In his mid-forties, Matt at last has the freedom to do nothing but train, if only for the span of one summer. The time is now. He convinces Ben Rosario, the coach of Northern Arizona Elite, to let him train with a roster of national champions and Olympic hopefuls in the running mecca of Flagstaff, Arizona, leading up to the Chicago Marathon. The results will completely redefine Matt’s notion of what is possible, not only for himself but for any runner.
In this excerpt from Running the Dream, Matt runs one of NAZ’s unique workouts.

67 Days to Chicago
Ever since Coach Ben ordered me to take last Thursday off to rest my degenerating left Achilles and then held me out of the next day’s leg speed workout, I’ve been counting the hours to today’s tempo run, studying the coded description of the session on Final Surge (the website Ben uses to deliver training prescriptions) the way I once mooned over a certain remote control car in the 1980 Sears Wish Book. Fourteen miles on Lake Mary Road, including four two-mile tempo efforts at 6:25 per mile. I needed this run, mentally as much as physically, regarding it as symbolic of getting back on track toward Chicago.

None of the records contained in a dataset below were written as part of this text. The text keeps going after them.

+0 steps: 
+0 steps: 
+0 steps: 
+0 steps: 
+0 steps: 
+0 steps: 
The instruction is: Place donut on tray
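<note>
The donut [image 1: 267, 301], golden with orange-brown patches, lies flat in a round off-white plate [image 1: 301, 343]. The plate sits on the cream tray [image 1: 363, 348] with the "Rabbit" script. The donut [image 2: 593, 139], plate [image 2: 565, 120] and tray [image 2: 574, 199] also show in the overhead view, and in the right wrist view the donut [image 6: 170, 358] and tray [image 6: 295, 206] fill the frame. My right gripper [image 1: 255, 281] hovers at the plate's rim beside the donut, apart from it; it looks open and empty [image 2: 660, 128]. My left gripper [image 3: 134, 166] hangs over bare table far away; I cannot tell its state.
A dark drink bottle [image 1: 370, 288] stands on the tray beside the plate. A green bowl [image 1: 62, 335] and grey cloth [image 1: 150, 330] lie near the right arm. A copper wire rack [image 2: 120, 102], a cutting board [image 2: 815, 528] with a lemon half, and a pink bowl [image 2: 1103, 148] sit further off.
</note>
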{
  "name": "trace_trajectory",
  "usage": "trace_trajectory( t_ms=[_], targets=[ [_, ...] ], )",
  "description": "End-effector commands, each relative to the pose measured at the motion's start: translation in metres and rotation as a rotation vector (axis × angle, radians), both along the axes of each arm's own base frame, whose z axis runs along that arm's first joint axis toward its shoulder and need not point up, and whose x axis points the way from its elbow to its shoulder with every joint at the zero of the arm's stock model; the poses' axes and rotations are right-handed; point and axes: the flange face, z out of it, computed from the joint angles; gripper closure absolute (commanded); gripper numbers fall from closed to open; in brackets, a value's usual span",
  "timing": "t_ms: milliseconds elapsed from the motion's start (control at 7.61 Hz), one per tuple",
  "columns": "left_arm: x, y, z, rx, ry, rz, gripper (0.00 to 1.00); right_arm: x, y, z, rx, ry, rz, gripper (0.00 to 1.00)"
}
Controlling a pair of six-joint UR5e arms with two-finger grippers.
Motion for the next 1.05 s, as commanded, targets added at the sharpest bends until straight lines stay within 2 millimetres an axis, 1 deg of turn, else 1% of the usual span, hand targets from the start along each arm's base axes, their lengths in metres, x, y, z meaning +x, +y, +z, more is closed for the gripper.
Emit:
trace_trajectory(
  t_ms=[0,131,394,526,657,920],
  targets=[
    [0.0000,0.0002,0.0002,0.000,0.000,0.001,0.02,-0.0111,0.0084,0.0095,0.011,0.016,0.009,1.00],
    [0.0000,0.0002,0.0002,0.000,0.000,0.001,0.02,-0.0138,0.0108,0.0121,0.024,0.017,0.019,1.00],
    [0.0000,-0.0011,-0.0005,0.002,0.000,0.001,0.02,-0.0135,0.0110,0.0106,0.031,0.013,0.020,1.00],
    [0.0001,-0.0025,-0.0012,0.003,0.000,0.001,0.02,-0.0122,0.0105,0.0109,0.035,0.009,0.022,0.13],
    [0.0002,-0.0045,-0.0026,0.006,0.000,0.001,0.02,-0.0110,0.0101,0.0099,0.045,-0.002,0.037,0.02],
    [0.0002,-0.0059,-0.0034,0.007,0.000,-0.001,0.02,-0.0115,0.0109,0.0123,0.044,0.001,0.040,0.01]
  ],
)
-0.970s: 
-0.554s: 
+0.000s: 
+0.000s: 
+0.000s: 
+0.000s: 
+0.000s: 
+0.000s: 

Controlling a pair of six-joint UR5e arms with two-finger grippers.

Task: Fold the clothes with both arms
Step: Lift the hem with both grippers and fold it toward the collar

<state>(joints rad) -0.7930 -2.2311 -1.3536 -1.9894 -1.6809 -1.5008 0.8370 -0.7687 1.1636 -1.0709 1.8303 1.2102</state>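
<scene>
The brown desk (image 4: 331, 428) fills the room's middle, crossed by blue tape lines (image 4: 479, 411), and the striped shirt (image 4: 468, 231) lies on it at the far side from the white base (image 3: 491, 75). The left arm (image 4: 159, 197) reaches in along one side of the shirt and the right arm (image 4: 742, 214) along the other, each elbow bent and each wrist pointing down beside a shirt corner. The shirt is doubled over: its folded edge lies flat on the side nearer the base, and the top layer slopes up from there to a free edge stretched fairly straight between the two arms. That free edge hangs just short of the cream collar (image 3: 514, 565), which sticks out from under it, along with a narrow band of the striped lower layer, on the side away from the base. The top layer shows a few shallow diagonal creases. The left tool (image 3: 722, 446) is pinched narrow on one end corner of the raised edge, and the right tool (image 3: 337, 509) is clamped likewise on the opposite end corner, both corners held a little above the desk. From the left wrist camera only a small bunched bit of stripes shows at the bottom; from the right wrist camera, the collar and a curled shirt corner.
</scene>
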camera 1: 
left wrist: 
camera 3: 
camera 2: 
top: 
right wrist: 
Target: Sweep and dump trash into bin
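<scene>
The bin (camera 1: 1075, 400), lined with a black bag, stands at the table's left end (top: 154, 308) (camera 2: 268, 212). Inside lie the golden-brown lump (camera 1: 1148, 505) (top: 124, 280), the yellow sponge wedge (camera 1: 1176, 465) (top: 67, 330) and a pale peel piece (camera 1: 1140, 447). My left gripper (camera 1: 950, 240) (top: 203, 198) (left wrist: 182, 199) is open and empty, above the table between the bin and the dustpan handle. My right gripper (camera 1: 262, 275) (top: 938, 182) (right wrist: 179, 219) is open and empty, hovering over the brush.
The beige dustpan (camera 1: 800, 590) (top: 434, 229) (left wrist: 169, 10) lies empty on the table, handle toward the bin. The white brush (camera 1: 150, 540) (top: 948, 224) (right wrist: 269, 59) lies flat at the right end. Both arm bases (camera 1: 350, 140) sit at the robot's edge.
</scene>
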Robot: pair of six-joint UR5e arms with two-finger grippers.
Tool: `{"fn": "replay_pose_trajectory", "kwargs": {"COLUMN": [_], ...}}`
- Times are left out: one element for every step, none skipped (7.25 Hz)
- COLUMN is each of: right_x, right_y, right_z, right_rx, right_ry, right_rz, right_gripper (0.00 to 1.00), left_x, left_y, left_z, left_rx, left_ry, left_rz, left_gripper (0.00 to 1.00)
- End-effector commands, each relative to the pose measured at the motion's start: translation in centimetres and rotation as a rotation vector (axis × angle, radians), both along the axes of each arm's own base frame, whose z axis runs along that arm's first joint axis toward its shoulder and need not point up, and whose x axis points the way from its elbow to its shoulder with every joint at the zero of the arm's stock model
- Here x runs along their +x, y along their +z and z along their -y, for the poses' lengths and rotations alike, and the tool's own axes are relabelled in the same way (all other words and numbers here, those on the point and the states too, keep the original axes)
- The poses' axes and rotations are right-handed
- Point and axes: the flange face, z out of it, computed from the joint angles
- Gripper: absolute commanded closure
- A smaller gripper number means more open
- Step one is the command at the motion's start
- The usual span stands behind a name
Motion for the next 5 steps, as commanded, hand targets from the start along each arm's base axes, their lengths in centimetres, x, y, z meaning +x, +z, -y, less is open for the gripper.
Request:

At a dinner held last night at Pizzicletta in celebration of Matt’s twenty-ninth birthday, I asked Coach Ben to explain the purpose of the workout, which, like so many of the things I’ve done here, is unlike anything I’ve ever done on my own.
“It’s just another session that falls under the high-end aerobic category,” he said. “When I was running with the Hansons, they had us do a ton of this stuff in marathon training, and I thought I got a lot out of it. I’ve seen the same results with the runners I coach. There are any number of ways you can slice it—four times two miles, two times four miles, three times three miles—but the general idea is to do a reasonably large volume of work at an effort that’s a little harder than marathon effort. I like it because it’s fast, but not so fast that you can’t keep it up for a while. If you do enough of it, actual marathon pace starts to feel easier. In my opinion, too many runners, even pro runners, train for marathons the same way they train for 10Ks, except with long runs added in. They do mile repeats at 10K pace and say it makes marathon pace seem easier. Well, sure it does—for a few miles! But a marathon is twenty-six point two miles. It’s a different animal.” .. “Guilty as charged,” I said.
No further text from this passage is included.